Tuesday, October 26, 2010

It's a Matter of Opinion

I realize there are a lot of people who don't appreciate care for homes built in the late 1700s or early 1800s.  That's okay by me.  However, when you do live in one of these homes would you feel a duty to preserve the integrity of the period?

Look at this dear little family.  They live in a 1760s Vermont farmhouse.  Let's go inside:

Uh, what colour is that mantel?!

The lovely old horizontal wainscoting (I have some myself) and the windows, all the woodwork is yellow!!!

I would need sunglasses to work in that kitchen.  Seriously.
The soft furnishings are lovely.  But in this type of home?

I am shocked and appalled by the colour of that wood work.  Shocked and appalled I tell you.

How about you, Gentle Readers?  Is this all right with you or should the colour and furnishings be more in keeping with the age and style of the house?  Inquiring minds want to know.
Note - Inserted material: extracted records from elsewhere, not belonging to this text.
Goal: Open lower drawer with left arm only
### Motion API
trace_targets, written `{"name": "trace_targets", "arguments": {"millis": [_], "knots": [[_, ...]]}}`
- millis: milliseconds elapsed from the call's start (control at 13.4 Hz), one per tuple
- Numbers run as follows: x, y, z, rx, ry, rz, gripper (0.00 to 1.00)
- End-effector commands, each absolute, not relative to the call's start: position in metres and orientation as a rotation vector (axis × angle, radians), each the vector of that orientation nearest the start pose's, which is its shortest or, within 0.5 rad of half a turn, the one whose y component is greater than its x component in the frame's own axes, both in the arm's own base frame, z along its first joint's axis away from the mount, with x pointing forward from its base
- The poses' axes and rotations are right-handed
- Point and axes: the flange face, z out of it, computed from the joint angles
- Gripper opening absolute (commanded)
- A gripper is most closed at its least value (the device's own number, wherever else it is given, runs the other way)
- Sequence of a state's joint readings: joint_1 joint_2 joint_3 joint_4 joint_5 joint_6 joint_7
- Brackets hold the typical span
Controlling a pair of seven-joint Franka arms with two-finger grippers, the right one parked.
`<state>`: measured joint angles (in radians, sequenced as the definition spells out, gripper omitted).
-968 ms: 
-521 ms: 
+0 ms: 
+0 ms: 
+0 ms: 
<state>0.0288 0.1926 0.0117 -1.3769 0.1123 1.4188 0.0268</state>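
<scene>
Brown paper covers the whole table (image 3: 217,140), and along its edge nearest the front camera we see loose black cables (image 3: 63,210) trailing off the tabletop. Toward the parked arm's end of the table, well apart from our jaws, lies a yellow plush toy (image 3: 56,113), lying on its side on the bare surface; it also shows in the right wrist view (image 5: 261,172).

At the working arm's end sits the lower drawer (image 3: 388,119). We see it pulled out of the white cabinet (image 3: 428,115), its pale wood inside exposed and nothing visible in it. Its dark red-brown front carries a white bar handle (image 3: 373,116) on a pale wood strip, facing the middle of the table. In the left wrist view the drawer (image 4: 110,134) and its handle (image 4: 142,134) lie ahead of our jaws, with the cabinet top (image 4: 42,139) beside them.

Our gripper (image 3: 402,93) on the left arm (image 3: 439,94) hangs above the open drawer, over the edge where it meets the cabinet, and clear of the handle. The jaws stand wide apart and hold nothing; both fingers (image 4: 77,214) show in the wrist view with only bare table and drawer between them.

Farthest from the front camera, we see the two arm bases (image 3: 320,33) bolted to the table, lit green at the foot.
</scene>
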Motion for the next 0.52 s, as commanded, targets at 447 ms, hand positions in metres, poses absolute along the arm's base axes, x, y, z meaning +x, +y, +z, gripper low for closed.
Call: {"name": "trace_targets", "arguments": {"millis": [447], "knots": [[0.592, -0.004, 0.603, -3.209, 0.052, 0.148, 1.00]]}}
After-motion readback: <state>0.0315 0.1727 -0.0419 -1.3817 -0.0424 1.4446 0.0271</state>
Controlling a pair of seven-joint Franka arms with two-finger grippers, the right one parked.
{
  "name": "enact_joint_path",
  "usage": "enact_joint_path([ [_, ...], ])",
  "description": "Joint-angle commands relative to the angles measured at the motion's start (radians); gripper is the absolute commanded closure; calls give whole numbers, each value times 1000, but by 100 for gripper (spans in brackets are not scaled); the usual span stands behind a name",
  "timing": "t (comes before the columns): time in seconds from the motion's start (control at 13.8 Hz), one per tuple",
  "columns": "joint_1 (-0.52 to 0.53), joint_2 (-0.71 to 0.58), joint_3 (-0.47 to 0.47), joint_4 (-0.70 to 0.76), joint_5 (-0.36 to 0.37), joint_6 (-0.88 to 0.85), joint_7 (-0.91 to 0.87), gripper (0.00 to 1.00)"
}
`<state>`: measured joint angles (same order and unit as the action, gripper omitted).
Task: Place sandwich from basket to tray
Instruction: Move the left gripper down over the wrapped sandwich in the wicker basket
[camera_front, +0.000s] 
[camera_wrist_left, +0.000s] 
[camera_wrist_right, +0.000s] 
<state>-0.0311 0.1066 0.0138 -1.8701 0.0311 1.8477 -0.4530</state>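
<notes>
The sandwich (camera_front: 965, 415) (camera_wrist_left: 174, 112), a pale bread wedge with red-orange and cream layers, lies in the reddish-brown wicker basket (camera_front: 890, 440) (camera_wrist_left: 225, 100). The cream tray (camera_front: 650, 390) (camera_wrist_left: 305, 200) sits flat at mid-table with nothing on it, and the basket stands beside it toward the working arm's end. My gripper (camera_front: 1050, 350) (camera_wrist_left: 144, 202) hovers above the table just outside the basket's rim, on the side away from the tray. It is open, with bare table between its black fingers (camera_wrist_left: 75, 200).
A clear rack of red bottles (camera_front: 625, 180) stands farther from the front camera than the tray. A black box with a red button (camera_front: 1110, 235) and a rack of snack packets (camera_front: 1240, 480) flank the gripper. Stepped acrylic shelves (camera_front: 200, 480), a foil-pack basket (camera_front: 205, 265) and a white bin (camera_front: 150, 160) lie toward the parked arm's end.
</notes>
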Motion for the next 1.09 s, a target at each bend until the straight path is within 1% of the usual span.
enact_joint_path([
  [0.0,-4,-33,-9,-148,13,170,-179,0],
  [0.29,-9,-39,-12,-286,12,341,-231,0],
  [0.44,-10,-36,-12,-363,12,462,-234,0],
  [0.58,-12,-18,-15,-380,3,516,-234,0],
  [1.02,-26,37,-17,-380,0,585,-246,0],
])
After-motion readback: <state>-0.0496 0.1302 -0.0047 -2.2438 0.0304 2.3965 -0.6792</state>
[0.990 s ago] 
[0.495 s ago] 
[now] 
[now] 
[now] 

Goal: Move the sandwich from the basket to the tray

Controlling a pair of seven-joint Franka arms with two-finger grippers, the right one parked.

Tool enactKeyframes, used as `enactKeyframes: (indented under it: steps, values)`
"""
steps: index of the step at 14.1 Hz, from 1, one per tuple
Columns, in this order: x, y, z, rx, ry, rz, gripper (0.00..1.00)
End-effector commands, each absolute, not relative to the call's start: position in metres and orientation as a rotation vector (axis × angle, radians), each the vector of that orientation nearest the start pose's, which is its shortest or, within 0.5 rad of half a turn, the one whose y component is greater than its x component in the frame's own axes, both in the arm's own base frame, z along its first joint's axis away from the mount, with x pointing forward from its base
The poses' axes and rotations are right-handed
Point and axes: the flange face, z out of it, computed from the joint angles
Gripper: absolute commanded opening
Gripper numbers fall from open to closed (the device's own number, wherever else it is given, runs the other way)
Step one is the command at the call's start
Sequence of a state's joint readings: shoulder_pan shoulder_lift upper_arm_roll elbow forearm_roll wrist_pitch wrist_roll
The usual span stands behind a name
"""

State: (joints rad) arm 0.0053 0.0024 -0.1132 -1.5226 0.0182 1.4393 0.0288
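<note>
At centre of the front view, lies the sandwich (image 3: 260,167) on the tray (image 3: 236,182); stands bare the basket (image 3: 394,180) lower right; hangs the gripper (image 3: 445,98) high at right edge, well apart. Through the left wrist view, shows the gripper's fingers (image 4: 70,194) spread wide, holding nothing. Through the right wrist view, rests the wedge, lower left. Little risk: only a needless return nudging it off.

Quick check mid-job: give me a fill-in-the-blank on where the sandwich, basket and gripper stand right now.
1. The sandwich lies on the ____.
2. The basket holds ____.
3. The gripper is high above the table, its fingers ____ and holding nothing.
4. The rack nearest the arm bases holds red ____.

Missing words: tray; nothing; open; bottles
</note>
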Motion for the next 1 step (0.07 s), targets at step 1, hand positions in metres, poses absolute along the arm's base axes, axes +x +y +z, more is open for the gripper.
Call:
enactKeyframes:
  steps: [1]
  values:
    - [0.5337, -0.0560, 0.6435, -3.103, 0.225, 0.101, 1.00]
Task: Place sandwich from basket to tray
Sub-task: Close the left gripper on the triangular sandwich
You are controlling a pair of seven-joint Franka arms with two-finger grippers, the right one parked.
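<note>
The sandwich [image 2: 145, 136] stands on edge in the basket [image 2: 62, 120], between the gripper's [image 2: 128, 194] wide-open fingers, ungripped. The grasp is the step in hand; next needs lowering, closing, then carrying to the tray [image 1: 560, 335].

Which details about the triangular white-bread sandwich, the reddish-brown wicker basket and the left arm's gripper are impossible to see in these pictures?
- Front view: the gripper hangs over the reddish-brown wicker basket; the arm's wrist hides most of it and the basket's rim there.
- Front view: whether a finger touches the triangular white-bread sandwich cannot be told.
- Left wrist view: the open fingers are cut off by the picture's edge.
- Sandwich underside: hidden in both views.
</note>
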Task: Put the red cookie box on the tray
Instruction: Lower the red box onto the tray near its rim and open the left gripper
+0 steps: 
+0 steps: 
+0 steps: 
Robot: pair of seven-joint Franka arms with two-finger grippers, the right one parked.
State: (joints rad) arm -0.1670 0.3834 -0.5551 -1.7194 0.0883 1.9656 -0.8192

All photos were taken from the October 2010 issue of Country Living. Perhaps they were just dressing up the house for halloween?


Rural Revival said...

I like old houses and I like them when they're old inside too!

Charming's Mama said...

Yeah, gives me a headache, and seriously, how could you possibly keep it clean with those little munckins?!

Anonymous said...

I am a fan of a pop of yellow but this is a little too much for me. However, I have no issue with them modernizing their old home.

Dawn Dutton said...

Nope don't like it a bit! I am actually quite unhappy with Country Living magazine as of late. It seems they are not hitting my ideal of country living any longer with the type of "Country" decorating they are featuring. Unless they change their ways I will NOT be renewing my subscription.

An Urban Cottage said...

You may be shocked to hear that I love it. It somehow feels historical with a twist. Is a twist on ochre...yes, perhaps a little bit of a French's mustard twist but they've stayed true with the basics, the windows, the paneling, painted floors...why not have a little fun with the paint color. Could I live with it? No way! But I'm envious of the guts it took to pull it off.

Linda said...

I wouldn't like it myself, but have no problem with paint changes, they're so easily changed back...I don't like it though, when a period house is structurally changed into a modern house~ why not just buy a modern house?

Anonymous said...

I don't quite know yet...I like the fact that they made the house their own and I really like that they have kept all the original historical features. If it's just paint they used to acheive their quirky artsy look, then that is okay. It would be absolutely horrible to me if they removed any of the original features. I couldn't live with it but I love when people make their homes their own. I think historical properties should remain as accurate as possible.
I couldn't imagine living with all the bright yellow!
Fun post!

Make mine Mid-Century said...

You are shocked, Deb. When I saw that family, I thought, 'Aren't they the cutest?' ... and then I read your horror at their yellow treatment.

The yellow does smart the eyes a bit ... but you know what? They're a young family, I think that yellow would brighten the children's day and they'll always remember the fun times they had in the kitchen!

You can always strip that paint off ... which I'm sure they'll do at some point.

You'd better have a lie-down, Deb.

Sweet Bee Cottage said...

I like it, although that yellow might be a little too intense for me. It looks like the structure is all there and it's just paint that makes it so bright. I personally love that juxtaposition of different styles and eras as long as it mixes well.

Anonymous said...


I like it. I think it keeps the old house alive...makes a home and not a museum. I know, I'm terrible, aren't I?

Forgive me??

Janet said...

Interesting: I got that copy of CL and set it aside without this story even making an impression on me. I'm tired of CL and even tired of Early American Life and I'm speaking from the vantage point of an historical purist who lives in a mainly unrestored 1820's house.
What never ceases to amaze me is that young families with kids to clothe house and feed could possibly have the disposable income to follow current decorating trends - the french feed sack pillows - the bright pink wellies, the french seating furniture and on and on.
I must admit to having painted my master bedroom wooden floor a wild shade of pink as a newlywed. My most recent floor colour has been grey! Matches my hair!

Jemjoop said...

Hmm it's definitely not to my taste. But I do appreciate that the paint is removeable and can be restored to original woodwork. I have a harder time with people that rip out existing period features and add modern trends or awful IKEA disposable furniture.